There are several design elements of the A-11 which are still present in today's US military issued watches, viz. the full 1-12 numerals, and the preference for the same type of minute and hour hands. Even the basic accuracy requirement for the A-11 (30 seconds per day at room temperature) is still the same for todays American mechanical milwatches!

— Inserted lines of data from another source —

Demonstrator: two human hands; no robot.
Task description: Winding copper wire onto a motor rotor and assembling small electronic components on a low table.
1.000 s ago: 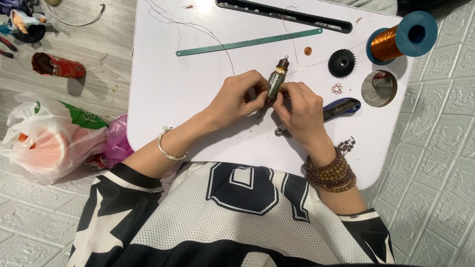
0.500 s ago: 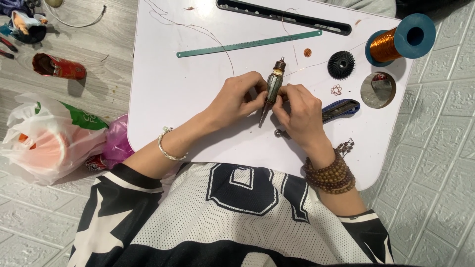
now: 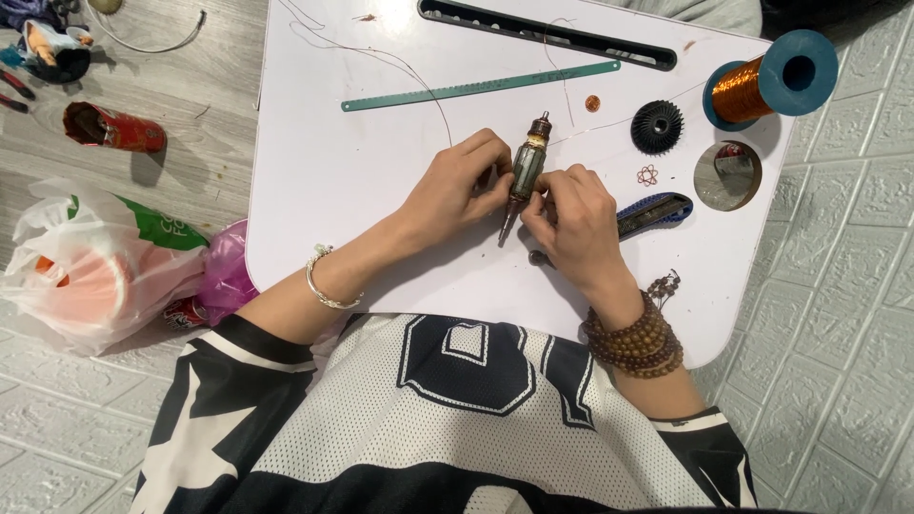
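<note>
Closest in: bead bracelets [image 3: 636, 341] on the right wrist, a thin bangle [image 3: 324, 284] on the left, both forearms lying over the near edge of the white table [image 3: 362, 181].

Just beyond, left hand [image 3: 455, 187] and right hand [image 3: 571, 221] closed from either side on the motor core [image 3: 526, 171]. Fingers pinched shut around its dark middle; shaft tip pointing down toward the body, coppery end pointing away. Held just above the tabletop at the centre, slightly tilted.

Compared with a second ago: core turned a little nearer upright and nudged a touch rightward, grip otherwise the same, hands in nearly the same spot. Reads as small turning and fiddling, not a new step.

Just right of the right hand, a blue utility knife [image 3: 653, 213], partly hidden by the knuckles. Farther right, a round hole [image 3: 726, 175] in the table and a small wire loop [image 3: 647, 175]. Beyond that, a black toothed fan wheel [image 3: 657, 127] and a spool of copper wire [image 3: 766, 81], thin wire apparently running from it toward the core. Farther back, a green saw blade [image 3: 481, 86] and a long black slot [image 3: 547, 33].

Off the table to the left: plastic bags [image 3: 95, 271] and a red can [image 3: 112, 129] on the floor. Nothing crowding the hands.
</note>
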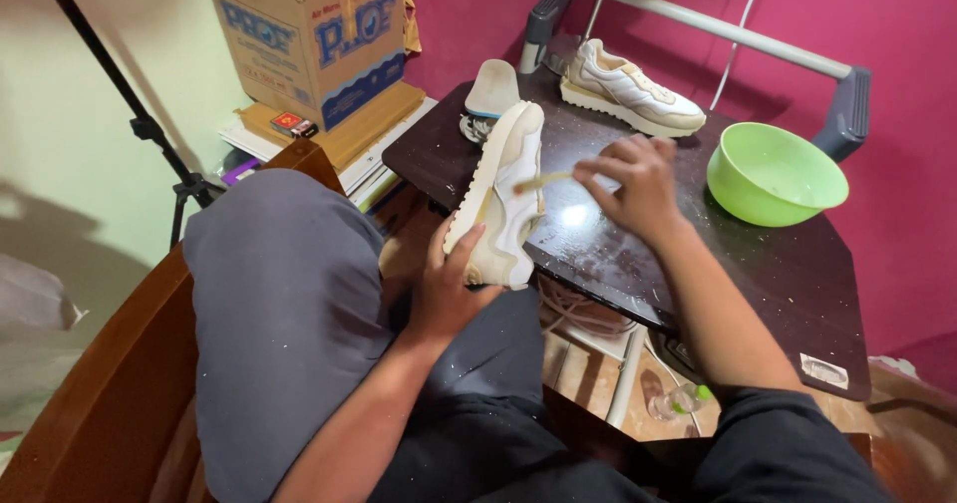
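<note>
We steady a pale sneaker point(503, 199) with our left hand point(449, 289), fingers wrapped around its heel end, toe propped against the dark table point(758, 264). Our right hand point(633, 184) pinches a small brush point(543, 181) against its side. The second sneaker point(630, 89), an insole point(492, 88) and a green bowl point(773, 174) sit behind; scrubbing looks midway, that second sneaker apparently untouched.

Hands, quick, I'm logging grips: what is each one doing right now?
Left hand: closed around the heel end of the cream sneaker, holding it up.
Right hand: fingers pinched on a small brush against the sneaker.
</note>
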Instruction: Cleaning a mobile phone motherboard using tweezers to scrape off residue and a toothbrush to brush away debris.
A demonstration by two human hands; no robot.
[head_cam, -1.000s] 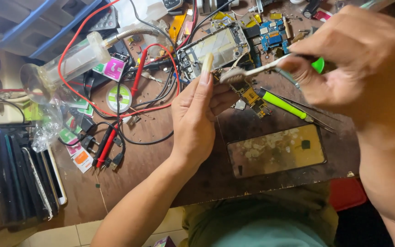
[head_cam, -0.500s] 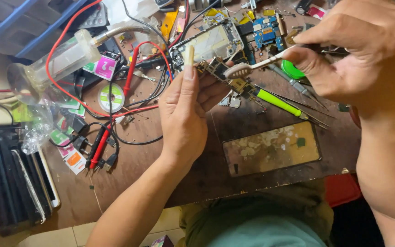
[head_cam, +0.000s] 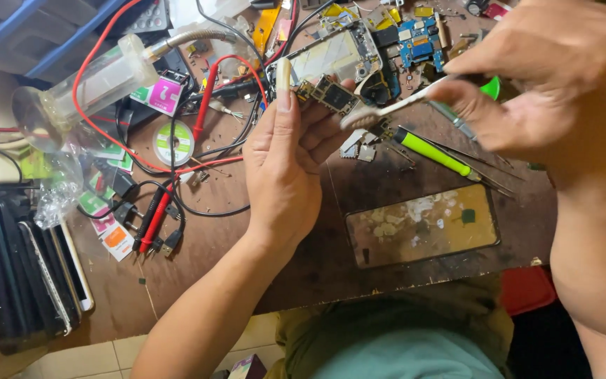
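Your left hand is now lifting the board higher, fingers clamped on it; your right hand, pinching the brush, is risking flicking parts off the desk.

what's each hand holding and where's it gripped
The left hand holds a small circuit board by its near edge, at the fingertips. The right hand pinches a white brush by its handle end.
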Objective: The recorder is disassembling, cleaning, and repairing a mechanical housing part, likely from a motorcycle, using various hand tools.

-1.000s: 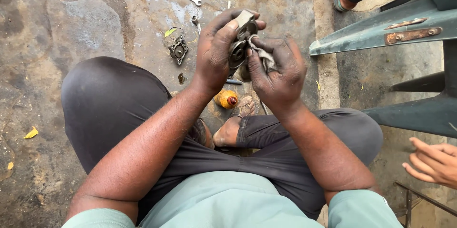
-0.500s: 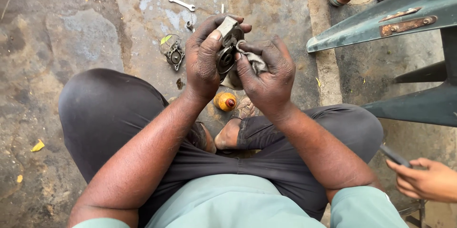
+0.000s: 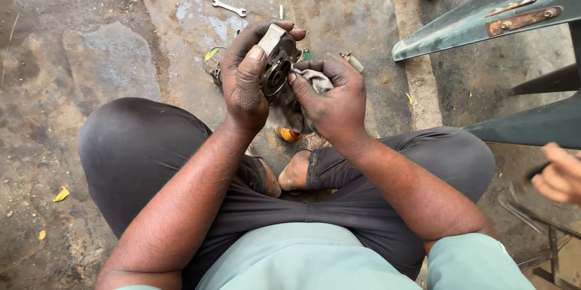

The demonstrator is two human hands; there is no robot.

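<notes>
Centrally, a grey metal machine part (image 3: 275, 60) is held above the concrete floor (image 3: 91, 54), over the crossed legs of a seated person. It is gripped by the left hand (image 3: 245, 81), whose fingers are closed around its left edge and top, with the thumb laid on its face. A dirty grey rag (image 3: 315, 79) is pressed against the right side of the part by the right hand (image 3: 333, 99), which is closed on the cloth.

Beyond the part, a small wrench (image 3: 229, 6) is seen lying on the floor, well apart from it. Just left of the part, a metal ring piece (image 3: 213, 67) is partly hidden behind the left hand. Below the part, a yellow object (image 3: 288, 135) is seen near a sandalled foot (image 3: 299, 169).

To the right of the part, the edge of a green metal frame (image 3: 484, 17) is seen, near but apart. Open floor is left on the far left side of the part. Another person's hand (image 3: 560, 175) is seen at the right border.
</notes>
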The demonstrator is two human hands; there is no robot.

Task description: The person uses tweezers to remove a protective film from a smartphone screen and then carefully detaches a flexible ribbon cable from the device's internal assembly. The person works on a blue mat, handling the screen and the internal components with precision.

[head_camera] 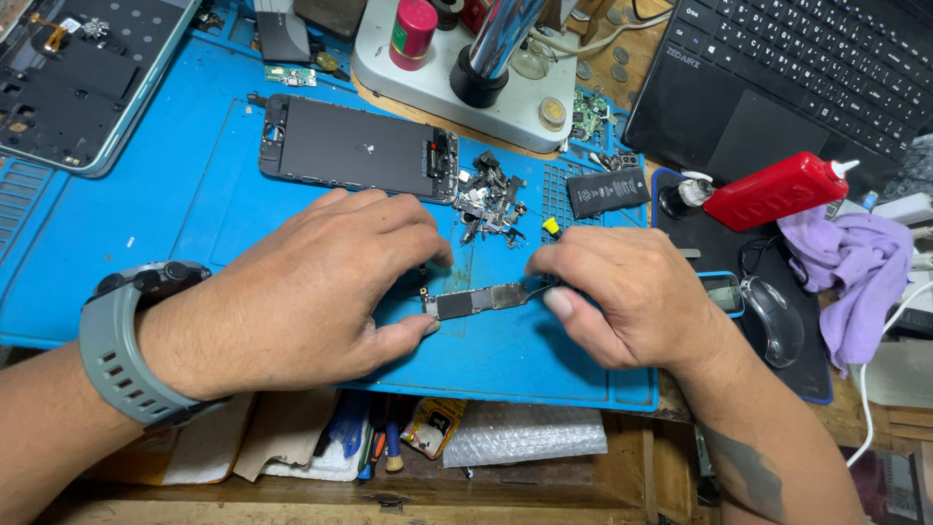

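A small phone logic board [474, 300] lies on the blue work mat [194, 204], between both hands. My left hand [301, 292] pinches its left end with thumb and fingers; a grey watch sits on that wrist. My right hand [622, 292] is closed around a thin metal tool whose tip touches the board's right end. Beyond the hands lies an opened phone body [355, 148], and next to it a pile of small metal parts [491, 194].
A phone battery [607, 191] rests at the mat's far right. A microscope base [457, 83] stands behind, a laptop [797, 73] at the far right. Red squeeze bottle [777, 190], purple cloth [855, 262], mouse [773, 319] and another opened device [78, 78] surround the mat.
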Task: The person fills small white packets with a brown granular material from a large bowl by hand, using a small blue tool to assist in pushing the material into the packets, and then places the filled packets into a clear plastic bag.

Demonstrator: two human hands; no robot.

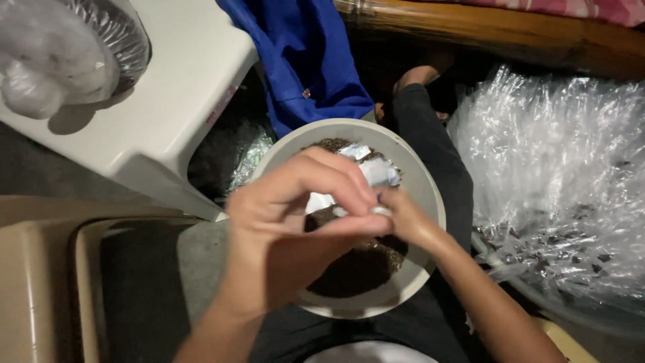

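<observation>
A round white bowl (426,195) rests on my lap, holding dark brown crumbly material (355,269) and crumpled silver foil pieces (376,169). My left hand (289,228) hovers over the bowl with its fingers curled, pinching a small silver foil piece (380,211) at the fingertips. My right hand (410,222) meets it from the right and grips the same foil piece. Both hands touch over the middle of the bowl and hide part of its contents.
A white plastic stool (168,101) stands at upper left with a clear plastic bag (60,54) on it. Blue cloth (309,60) lies behind the bowl. A heap of clear plastic wrappers (557,188) fills the right. A beige plastic chair (47,282) is at lower left.
</observation>
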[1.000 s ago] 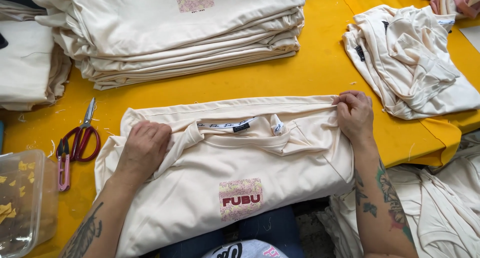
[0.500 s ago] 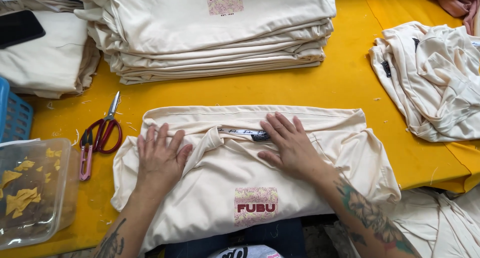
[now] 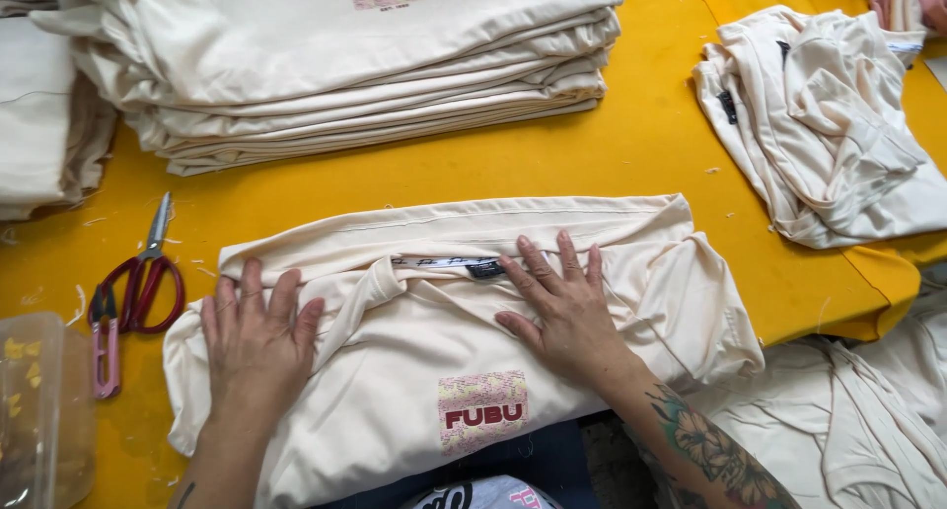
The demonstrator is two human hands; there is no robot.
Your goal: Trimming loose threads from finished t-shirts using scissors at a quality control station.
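At the far left edge, a clear plastic tub with yellow scraps inside sits on a bright yellow surface. Just beside it lie red-handled metal scissors and a small pink clipper. Next comes the left hand, spread wide and pressed flat, holding nothing, on the left part of a folded cream T-shirt with a small pink printed patch near its lower edge. The shirt lies across the near edge of the surface, its collar and dark neck label facing up. Beyond it, farther from the person, stands a tall stack of folded cream shirts. The right hand, its forearm tattooed, also lies flat with fingers wide, just right of the collar, gripping nothing. At the far right, a loose heap of unfolded cream shirts rests well apart from the folded one.
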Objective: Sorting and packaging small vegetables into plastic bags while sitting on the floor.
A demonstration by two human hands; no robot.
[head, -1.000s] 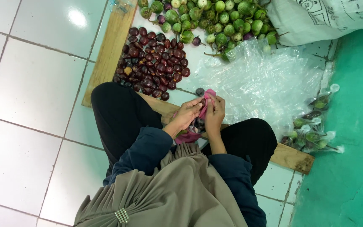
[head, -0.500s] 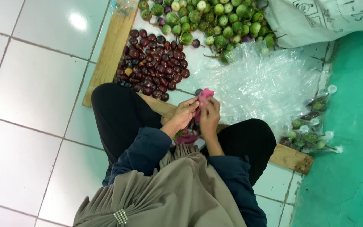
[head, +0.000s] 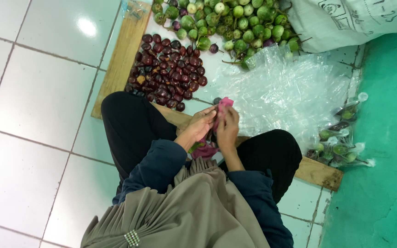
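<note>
Seated on the white tiled floor (head: 33, 92), the person brings both hands together in front of the knees around a small pink piece (head: 225, 102), perhaps a band or a scrap of plastic; it is too small to tell which. The left hand (head: 203, 123) pinches its near side and the right hand (head: 228, 129) closes on it from the other side, so each grip is clenched on the pink piece, which sits between the fingertips at the top of the grip. Just beyond the grip lies one loose dark fruit (head: 217, 100); farther out and to the left spreads a heap of dark purple round fruits (head: 168, 73), with a pile of green round eggplants (head: 235, 23) past it. To the right of the grip lie a sheet of clear plastic bags (head: 286, 92) and, well apart, some filled packets (head: 338, 142). The pink piece looks thin and slippery, so a loosened pinch could drop it into the lap, where more pink material (head: 204, 151) would make it hard to pick out.
</note>
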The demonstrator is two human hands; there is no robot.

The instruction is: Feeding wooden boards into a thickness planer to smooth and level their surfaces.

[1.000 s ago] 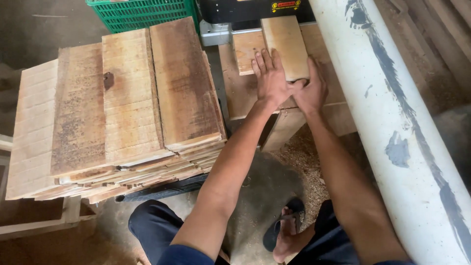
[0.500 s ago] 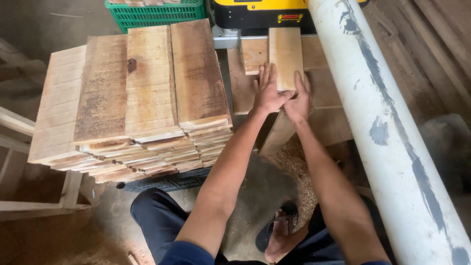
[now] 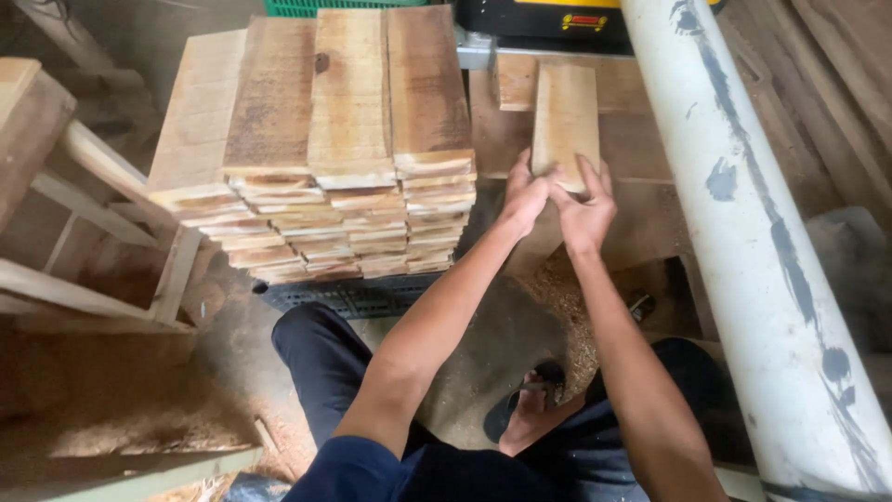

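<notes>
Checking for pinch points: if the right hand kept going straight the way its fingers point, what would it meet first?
The right hand already presses the near end of the board. Further along that line sits the black and yellow machine, probably next; depth is unclear.

Board point(image 3: 564, 121) on machine table point(image 3: 641, 149); plank stack point(image 3: 325, 139) left, pipe point(image 3: 743, 232) right.

A short wooden board point(image 3: 564, 116), pale tan with lengthwise grain, lies flat on a wider wooden surface, its long sides running away from the person toward a yellow and black machine. It is rectangular (its near end is covered by fingers), and its far end lies beside another small, darker piece of wood.
</notes>
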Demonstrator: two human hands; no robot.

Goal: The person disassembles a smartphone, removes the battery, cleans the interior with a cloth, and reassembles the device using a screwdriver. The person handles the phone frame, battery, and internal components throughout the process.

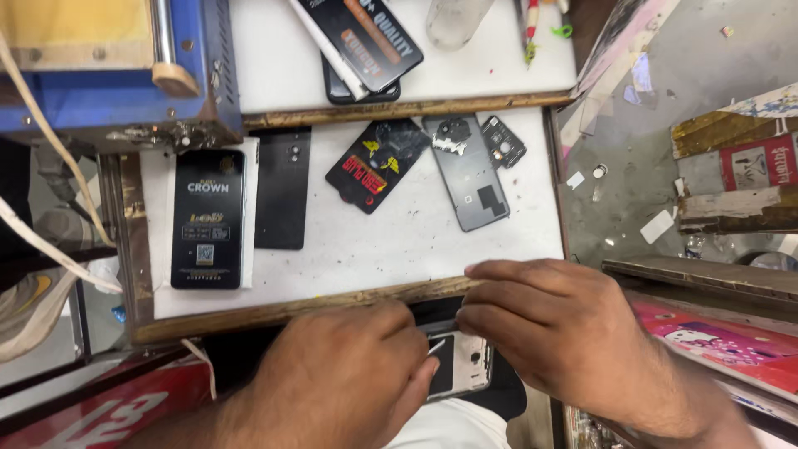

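Two hands low in frame, both closed on an opened phone (462, 366) held just below the wooden front edge of the white worktop (399, 241): left hand (349, 374) pinches a thin tool against its exposed back, right hand (557, 324) grips its upper end with fingers curled. On the worktop, well apart: black boxed pack (208, 218), black back cover (283, 187), grey phone frame (467, 170).

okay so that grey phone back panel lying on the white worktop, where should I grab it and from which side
Probably by its two long edges near the middle, coming from above. The grey back panel lies flat and slightly slanted on the white worktop, with open surface along both long sides. Its upper end is crowded by a small black camera frame and a black printed card.
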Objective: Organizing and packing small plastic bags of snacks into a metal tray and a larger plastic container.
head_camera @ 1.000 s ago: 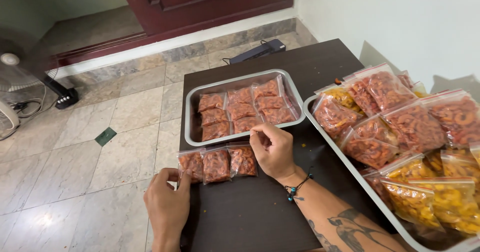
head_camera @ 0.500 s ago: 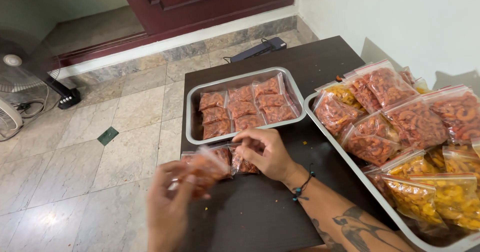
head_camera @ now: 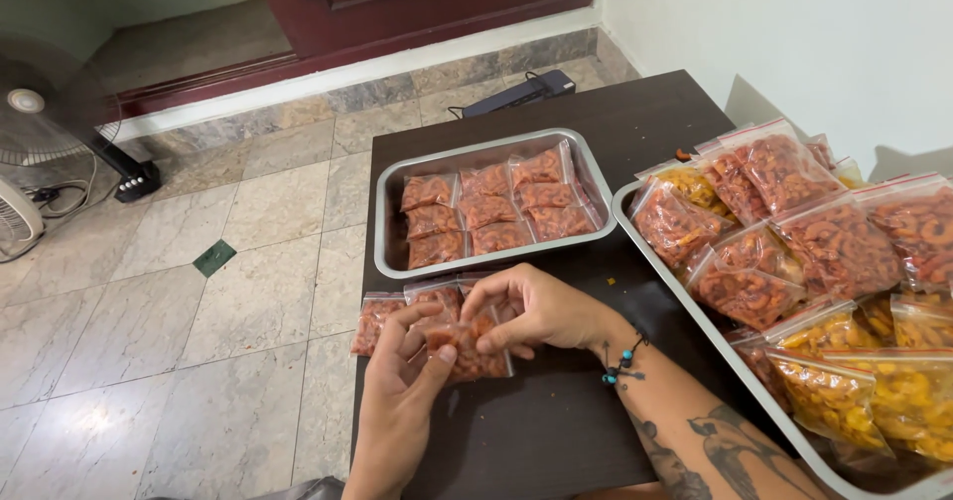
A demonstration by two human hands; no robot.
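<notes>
Small clear bag of red snack pieces (head_camera: 465, 349) held above the near left part of the dark desk (head_camera: 556, 430), pinched between both hands. Left hand (head_camera: 402, 386) comes up from below, fingers (head_camera: 437, 361) clamped on the bag's lower left side. Right hand (head_camera: 536, 311) reaches in from the right, fingers (head_camera: 475, 306) closed on the bag's top edge. Wrist of the right arm carries a beaded bracelet (head_camera: 620, 361); forearm is tattooed.

Another small bag (head_camera: 375, 323) of the same kind lies flat on the desk just left of the hands, more partly hidden under them. Just behind, a small metal tray (head_camera: 389, 227) holds about 8 such bags in 2 to 3 rows. To the right, a large metal tray (head_camera: 695, 326) is piled with bigger zip bags, red snacks (head_camera: 844, 247) toward the back, yellow snacks (head_camera: 893, 396) nearer. A black device with a cable (head_camera: 521, 93) sits at the desk's far edge. Tiled floor (head_camera: 248, 291) on the left, with a standing fan (head_camera: 45, 113).
</notes>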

Elgin, Waltham and Bulova all made the A-11 from 1941 on. Hamilton, then the leading US watch maker, made a similar type of watch which was not subsumed under the A-11 designation, though the watches were very similar. Lumed versions of the A-11 were produced as well, as were occasional white-dialed versions. The USAAFs version was marked with the U.S. Army specification no. 94-27834, or its subsequent iterations 94-27834-A (2 November 1942) and 94-27834-B (22 February 1943). The U.S. Navy's Bureau of Aeronautics specified lumed dial and hands for their version of the A-11; the watches were marked FSSC 88-W-800

While previous to the A-11 designation some issued watches were made with white dials, this changed after 1942 to the black dial version that is better known. Any white-dialed watch would be issued prior to the A-11 specification, most likely in 1941.

There were at least three A-11 versions made. As mentioned, Elgin, Waltham and Bulova made various incarnations of this classic watch, but the "official" version is the Elgin, as documented in TM 9-1575 from the War Department. This is the ordnance maintenance guide for wrist watches, pocket watches, stop watches and clocks, from 6 April 1945.

Here are some excellent pictures of a 1944/45 Elgin A-11, courtesy of Watchuseek member river_rat (thank you very much!). Please note the distinctive double-coin-edge bezel and caseback, and the dial/hands:





































The A-11 movement is an 8/0 size: what does this mean? It's in terms of the Lancashire gauge, and refers to a caliber that is 23.71mm in diameter, and the slash refers to a watch that is smaller than a 0 gauge watch movement: in this case, a watch that is 28/30th of an inch in size (hence the 8/0 reference). This isn't the first Elgin military watch: the others were 7 and 15 jewel movements with sub-second dials, and there were at least one "canteen" style watch made with the same 16-jewel movement for the US Bureau of Naval Shipping that were amongst the first diver watches out there.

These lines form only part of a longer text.